• **Instructions for the task**: Look through the listing underneath for "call", and copy every line that has it.
..........
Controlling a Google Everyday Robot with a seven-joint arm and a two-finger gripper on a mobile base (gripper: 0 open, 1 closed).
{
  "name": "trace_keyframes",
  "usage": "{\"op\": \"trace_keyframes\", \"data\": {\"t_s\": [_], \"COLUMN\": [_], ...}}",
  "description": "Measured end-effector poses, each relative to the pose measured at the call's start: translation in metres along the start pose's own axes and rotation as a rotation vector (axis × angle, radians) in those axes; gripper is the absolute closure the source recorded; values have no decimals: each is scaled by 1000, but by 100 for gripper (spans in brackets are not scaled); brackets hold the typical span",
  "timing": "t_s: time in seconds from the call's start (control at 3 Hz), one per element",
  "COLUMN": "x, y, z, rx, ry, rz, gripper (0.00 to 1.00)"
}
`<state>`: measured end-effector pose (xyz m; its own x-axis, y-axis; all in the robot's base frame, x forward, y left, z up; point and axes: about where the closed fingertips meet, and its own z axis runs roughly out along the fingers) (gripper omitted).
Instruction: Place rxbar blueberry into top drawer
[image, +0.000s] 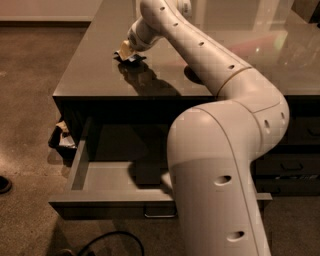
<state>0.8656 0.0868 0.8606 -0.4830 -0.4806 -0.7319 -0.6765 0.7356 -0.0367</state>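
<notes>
The rxbar blueberry (133, 58) is a small dark flat bar lying on the grey counter top (100, 70) near its far left part. My gripper (125, 50) is at the end of the long white arm, down on the bar's left end and touching or almost touching it. The top drawer (102, 176) is pulled open below the counter's front edge, light grey inside, with a small metal handle (160, 215) on its front. The arm's big lower links hide the drawer's right half.
Darker closed drawers (292, 167) are at the lower right. A dark bin with crumpled things (62, 137) stands on the floor left of the drawer. A black cable (107, 242) lies on the floor in front, and a shoe tip (4, 184) shows at the left edge.
</notes>
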Motion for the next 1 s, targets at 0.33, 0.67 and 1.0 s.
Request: {"op": "trace_keyframes", "data": {"t_s": [0.33, 0.67, 1.0], "x": [-7, -4, 20], "y": [6, 21, 46], "z": [-26, -67, -106], "rx": [-6, -38, -109], "ry": [-45, -104, -127], "rz": [-39, -88, -143], "gripper": [100, 100, 100]}}
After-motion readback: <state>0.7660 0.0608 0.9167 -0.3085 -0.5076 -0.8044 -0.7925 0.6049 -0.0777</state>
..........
• **Solution**:
  "description": "Measured end-effector poses, each relative to the pose measured at the call's start: translation in metres along the start pose's own axes and rotation as a rotation vector (axis × angle, radians) in those axes; gripper is the absolute closure the source recorded; values have no decimals: each is scaled by 1000, but by 100 for gripper (spans in brackets are not scaled); brackets hold the typical span",
  "timing": "t_s: time in seconds from the call's start (control at 3 Hz), one per element",

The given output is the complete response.